### Work instructions
Only the lines containing "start" belong in the answer; find them in the material below.

### Recorded data

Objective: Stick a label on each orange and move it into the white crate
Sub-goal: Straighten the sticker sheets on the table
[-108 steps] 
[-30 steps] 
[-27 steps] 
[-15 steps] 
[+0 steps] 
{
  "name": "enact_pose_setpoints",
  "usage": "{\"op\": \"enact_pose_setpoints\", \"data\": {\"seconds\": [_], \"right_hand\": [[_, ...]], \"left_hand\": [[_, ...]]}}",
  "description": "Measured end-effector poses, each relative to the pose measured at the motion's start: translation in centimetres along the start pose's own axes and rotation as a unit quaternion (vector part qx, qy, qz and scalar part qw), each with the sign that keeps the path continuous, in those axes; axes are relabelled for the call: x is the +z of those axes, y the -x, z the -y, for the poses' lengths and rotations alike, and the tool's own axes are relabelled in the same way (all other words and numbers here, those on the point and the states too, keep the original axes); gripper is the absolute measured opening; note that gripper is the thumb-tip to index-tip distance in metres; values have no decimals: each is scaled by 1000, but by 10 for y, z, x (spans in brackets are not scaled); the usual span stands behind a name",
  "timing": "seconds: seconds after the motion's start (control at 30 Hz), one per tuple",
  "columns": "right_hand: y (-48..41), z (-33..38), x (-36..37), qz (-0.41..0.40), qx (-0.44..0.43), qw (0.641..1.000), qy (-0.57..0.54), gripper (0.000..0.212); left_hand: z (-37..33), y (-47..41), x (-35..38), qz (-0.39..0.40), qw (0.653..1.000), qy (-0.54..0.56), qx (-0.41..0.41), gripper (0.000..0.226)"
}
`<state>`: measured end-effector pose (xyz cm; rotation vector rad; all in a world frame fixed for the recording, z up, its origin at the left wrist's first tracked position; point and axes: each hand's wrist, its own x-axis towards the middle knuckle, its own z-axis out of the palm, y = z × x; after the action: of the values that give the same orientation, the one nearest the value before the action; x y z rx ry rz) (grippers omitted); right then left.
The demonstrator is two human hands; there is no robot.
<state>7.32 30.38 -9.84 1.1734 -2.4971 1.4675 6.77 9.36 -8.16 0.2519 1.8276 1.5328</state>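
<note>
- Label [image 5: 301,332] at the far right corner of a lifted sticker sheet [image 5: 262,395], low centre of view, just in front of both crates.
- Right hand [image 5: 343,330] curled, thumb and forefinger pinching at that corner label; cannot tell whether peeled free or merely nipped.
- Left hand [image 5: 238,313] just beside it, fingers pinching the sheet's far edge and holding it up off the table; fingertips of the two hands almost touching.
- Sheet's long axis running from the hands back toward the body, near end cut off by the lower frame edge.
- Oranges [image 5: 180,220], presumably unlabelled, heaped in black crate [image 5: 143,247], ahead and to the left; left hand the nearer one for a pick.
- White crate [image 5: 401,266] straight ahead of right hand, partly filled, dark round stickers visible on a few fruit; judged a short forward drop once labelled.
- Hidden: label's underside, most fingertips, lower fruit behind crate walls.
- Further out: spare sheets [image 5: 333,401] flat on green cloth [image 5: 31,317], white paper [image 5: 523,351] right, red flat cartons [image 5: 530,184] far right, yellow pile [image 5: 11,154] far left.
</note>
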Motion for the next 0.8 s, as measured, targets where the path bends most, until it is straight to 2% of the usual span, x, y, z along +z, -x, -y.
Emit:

### Answer to this exercise
  "description": "Measured end-effector poses, each relative to the pose measured at the motion's start: translation in centimetres along the start pose's own axes and rotation as a unit quaternion (vector part qx, qy, qz and scalar part qw), each with the sign that keeps the path continuous, in those axes; axes are relabelled for the call: x is the +z of those axes, y the -x, z the -y, for the poses' lengths and rotations alike, and the tool's own axes are relabelled in the same way (all other words and numbers here, those on the point and the states too, keep the original axes); gripper is the absolute measured opening; note that gripper is the thumb-tip to index-tip distance in metres; values have no decimals: each is scaled by 1000, but by 10 for y, z, x (spans in brackets are not scaled); the usual span stands behind a name",
  "timing": "seconds: seconds after the motion's start (control at 30 Hz), one per tuple",

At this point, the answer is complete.